That's not going to happen with Saudi Arabia, but they're looking for security guarantees, something that actually the United States is in negotiations with with the United Arab Emirates. But again, for all of the Saudi complaints about lack of American leadership, they themselves haven't put forward a detailed plan about what American-Saudi security cooperation looks like and how to deal with Iran's nuclear development.
LINDSAY:
Steven, you just mentioned the United Arab Emirates, which is part of OPEC+, which went along with this production cut. I haven't seen the same kind of animus coming from unnamed senior administration officials toward the UAE that I have heard towards Saudi Arabia. Why is that?
COOK:
I think there's really two things that are going on here. First, the United States, for all of its security cooperation with Saudi Arabia, it's security cooperation with the United Arab Emirates is far more advanced because actually the Emiratis have gone into battle with the United States in Afghanistan. They have been solid allies in the fight against the Islamic State. They have kept the Al-Qaeda of the Arabian Peninsula at bay. So there is very, very significant security cooperation. That's not to suggest that there aren't problems between the two countries.

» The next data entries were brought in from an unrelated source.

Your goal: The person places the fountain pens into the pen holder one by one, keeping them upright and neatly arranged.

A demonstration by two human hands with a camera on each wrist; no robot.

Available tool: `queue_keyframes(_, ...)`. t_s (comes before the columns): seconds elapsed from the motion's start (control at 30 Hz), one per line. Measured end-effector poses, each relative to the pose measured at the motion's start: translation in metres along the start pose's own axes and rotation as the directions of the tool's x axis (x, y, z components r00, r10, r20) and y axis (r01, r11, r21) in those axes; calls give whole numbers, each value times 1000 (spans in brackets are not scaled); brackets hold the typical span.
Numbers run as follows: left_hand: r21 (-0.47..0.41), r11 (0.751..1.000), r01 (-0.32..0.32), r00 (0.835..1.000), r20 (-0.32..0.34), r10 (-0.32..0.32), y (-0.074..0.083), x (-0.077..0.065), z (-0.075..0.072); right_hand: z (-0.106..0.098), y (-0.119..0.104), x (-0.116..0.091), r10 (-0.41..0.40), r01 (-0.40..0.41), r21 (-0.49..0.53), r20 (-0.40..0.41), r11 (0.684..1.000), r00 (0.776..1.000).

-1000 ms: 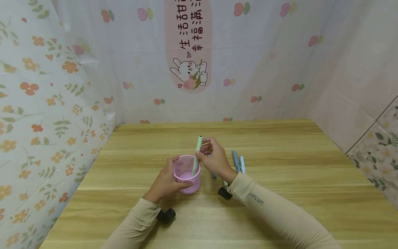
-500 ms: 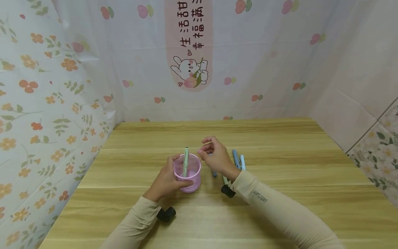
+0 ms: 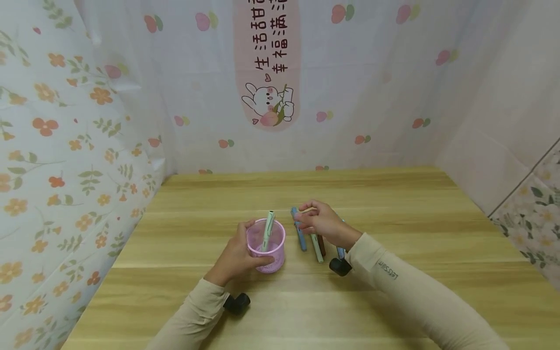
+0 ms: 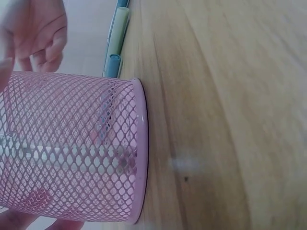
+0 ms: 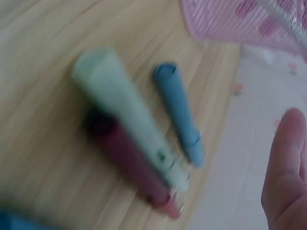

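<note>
Gripped a round pink mesh cup [image 3: 277, 261] with the left hand [image 3: 237, 253], just below centre in the head view, with thumb and fingers clamped round its wall. Had a slim pale-green pen [image 3: 268, 233] leaning inside, with its top above the rim. Held the right hand [image 3: 324, 224] to the right of the cup, with fingers loosely bent and apart, near a slim blue pen [image 3: 302, 239], a second pale-green pen [image 3: 317, 249] and, just beside the latter, a dark-red pen [image 3: 322, 246], all lying on the wood-grain table [image 3: 175, 238]

Pink cup [image 4: 76, 124]: metal-looking mesh, slightly glossy
Blue pen [image 5: 180, 112]: smooth, plastic-looking
Counter [image 4: 216, 120]: smooth wood grain, faint sheen
Sleeves [image 3: 420, 296]: matt cloth, wrinkled
Backdrop [image 3: 372, 97]: creased cloth
</note>
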State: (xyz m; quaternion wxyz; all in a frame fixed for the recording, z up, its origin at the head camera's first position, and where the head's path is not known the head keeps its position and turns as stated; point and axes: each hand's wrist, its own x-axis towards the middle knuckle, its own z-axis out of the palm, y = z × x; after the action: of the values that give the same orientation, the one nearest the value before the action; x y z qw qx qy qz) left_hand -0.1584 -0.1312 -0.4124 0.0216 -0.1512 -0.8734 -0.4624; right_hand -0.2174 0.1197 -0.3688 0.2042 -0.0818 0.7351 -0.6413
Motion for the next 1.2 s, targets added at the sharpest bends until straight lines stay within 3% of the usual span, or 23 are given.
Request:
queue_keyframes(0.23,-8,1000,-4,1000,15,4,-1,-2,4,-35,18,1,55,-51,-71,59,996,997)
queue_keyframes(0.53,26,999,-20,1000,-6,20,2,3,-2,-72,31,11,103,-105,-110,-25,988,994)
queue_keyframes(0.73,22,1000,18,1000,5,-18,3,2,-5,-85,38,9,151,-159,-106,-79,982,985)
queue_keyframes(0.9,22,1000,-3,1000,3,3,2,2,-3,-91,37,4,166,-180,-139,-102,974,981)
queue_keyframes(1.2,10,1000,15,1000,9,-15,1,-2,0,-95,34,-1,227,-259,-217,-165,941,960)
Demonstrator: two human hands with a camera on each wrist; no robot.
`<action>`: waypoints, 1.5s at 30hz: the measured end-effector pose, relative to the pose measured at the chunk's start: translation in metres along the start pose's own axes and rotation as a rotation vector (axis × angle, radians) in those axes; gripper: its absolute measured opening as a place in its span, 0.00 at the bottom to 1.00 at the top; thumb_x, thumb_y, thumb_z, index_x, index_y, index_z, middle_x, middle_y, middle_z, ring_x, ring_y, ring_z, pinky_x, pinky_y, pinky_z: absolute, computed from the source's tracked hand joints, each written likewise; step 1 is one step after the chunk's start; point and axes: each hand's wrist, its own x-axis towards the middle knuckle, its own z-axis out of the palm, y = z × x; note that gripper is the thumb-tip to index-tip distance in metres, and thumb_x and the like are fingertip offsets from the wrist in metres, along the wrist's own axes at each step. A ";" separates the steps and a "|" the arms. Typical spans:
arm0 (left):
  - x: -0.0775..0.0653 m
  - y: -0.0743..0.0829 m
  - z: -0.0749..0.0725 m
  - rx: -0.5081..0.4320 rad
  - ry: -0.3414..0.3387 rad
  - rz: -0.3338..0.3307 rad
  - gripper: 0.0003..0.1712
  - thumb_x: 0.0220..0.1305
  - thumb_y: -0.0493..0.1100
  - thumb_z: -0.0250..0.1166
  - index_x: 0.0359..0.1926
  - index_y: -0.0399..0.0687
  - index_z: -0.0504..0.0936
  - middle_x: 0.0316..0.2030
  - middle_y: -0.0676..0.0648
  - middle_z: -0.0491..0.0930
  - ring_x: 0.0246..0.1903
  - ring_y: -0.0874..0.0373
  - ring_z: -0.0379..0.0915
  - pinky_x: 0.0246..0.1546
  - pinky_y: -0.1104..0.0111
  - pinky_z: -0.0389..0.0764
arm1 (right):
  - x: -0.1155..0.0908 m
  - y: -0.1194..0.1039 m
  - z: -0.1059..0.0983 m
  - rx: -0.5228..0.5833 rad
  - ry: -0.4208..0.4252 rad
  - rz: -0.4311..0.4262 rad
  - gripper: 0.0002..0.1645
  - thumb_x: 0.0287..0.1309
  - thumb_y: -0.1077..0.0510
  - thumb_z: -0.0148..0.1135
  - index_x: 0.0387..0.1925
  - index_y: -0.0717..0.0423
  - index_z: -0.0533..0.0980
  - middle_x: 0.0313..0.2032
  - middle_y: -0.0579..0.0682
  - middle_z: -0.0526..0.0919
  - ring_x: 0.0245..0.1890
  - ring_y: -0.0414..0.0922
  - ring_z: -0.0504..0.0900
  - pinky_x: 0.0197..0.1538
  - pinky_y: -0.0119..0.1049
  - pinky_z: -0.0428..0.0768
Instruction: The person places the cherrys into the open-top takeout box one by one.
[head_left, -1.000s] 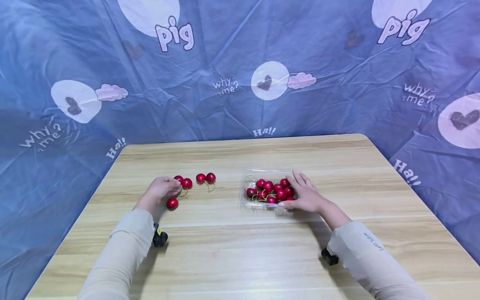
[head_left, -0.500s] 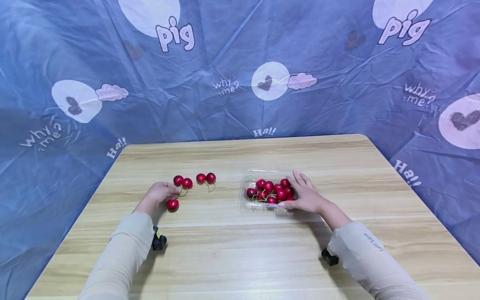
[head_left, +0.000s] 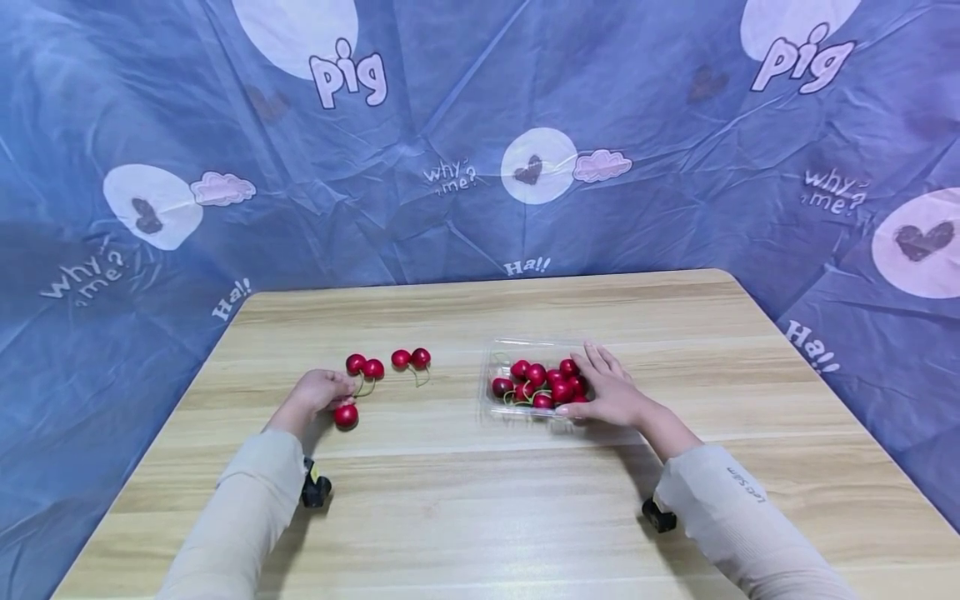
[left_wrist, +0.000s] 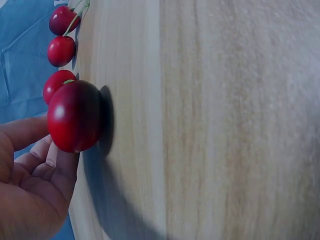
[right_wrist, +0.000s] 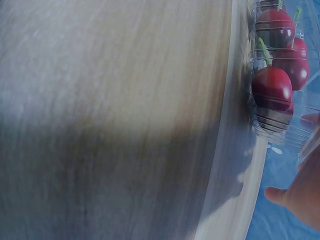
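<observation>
In the head view my left hand (head_left: pixel 318 393) is low over the left side of the table, its fingertips pinching a red cherry (head_left: pixel 346 416). The left wrist view shows this cherry (left_wrist: pixel 75 117) large, with finger parts hidden behind it. Just beyond lies a joined pair of cherries (head_left: pixel 372 368) with green stems. My right hand (head_left: pixel 611 396) holds the right end of a clear plastic box (head_left: pixel 491 407), thumb along the near rim and fingers over the far side. Several cherries (head_left: pixel 537 375) lie inside the box, some partly hidden by the hand.
Another stemmed pair of cherries (head_left: pixel 411 359) lies between the left hand and the box. Everything rests on a wood-grain table (head_left: pixel 465 500). Behind its far edge hangs a blue printed cloth (head_left: pixel 420 217).
My left hand has moved slightly toward me from the joined pair to the single cherry, which has shifted a little nearer. The right hand and the box stay put.
</observation>
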 end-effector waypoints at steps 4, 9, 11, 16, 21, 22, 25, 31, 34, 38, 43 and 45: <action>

I also think the second reason why there hasn't been as much animus towards the Saudis, I think the Emiratis have done two things. One, I think they've quietly signaled that they opposed this cut, but because the Saudis are the big dog in OPEC, they have to go along with it. And they have recently committed a significant sum of money for humanitarian relief for Ukraine, which I think goes a long way these days in Washington.
LINDSAY:
Steven, thank you for making the Ukraine connection because obviously part of the Biden administration's anger toward the Saudis is predicated on the notion that this is seen as trying to endanger the Democratic case in the midterm congressional elections. And I think you are seeing a similar reaction on Capitol Hill among Democrats. But there's also great concern in the White House on geopolitical grounds, that effectively what Saudi Arabia has done has made it easier for the Russians to pursue their war in Ukraine, violating international law, seeking to crush an independent sovereign Ukraine. Why are those arguments not gaining any traction in Riyadh?
COOK:
Because there's been this certain amount of decoupling between the United States and Saudi Arabia. There was a time in the past when the Saudis have stepped up and pumped more oil in order to help the United States. Former King Abdullah is quoted as saying that, "You have to help your friends in times of trouble." And one would have expected if the relationship had been what it was, and it wasn't always a tight relationship, there had been periods of tension in relationship, but there have been moments when the Saudis have put more oil on the market to help the United States in 1976, which coming so shortly after the Arab oil embargo during the October 1973 war, sort of extraordinary to think about it. But the Saudis had done that. And I think that was part of the expectation that the Saudis would be helpful here given our commitment to them. But as I said before, the Saudis can recite things for twenty years that the United States has done that they believe has helped the Iranians in the region, beginning with the invasion of Iraq and the vassalization of Iraq to Iran.
LINDSAY:
Which was done by our Republican president, not-
COOK:
Which Was done by a Republican, absolutely. To President Obama's unwillingness to get directly involved in the conflict in Syria where the Iranians were supporting and continue to support Bashar al-Assad, the ambivalence towards their intervention in Yemen, which they believed they were fighting the Iranians and Iranian proxies in Yemen, to everything including what they believed was their fecklessness when it came to the Hosni Mubarak and the uprising in 2011, they believed it was an advantage to Iran because Egypt is their strategic depth, and Mubarak was a strong ally. And of course, as you mentioned before, the American non-reaction to Iran's attack on Saudi oil facilities during the summer of 2019. All of those things combined have convinced Saudis that the United States is not trustworthy and is seeking to pivot from the region, which from their perspective means turning their backs on Saudi Arabia.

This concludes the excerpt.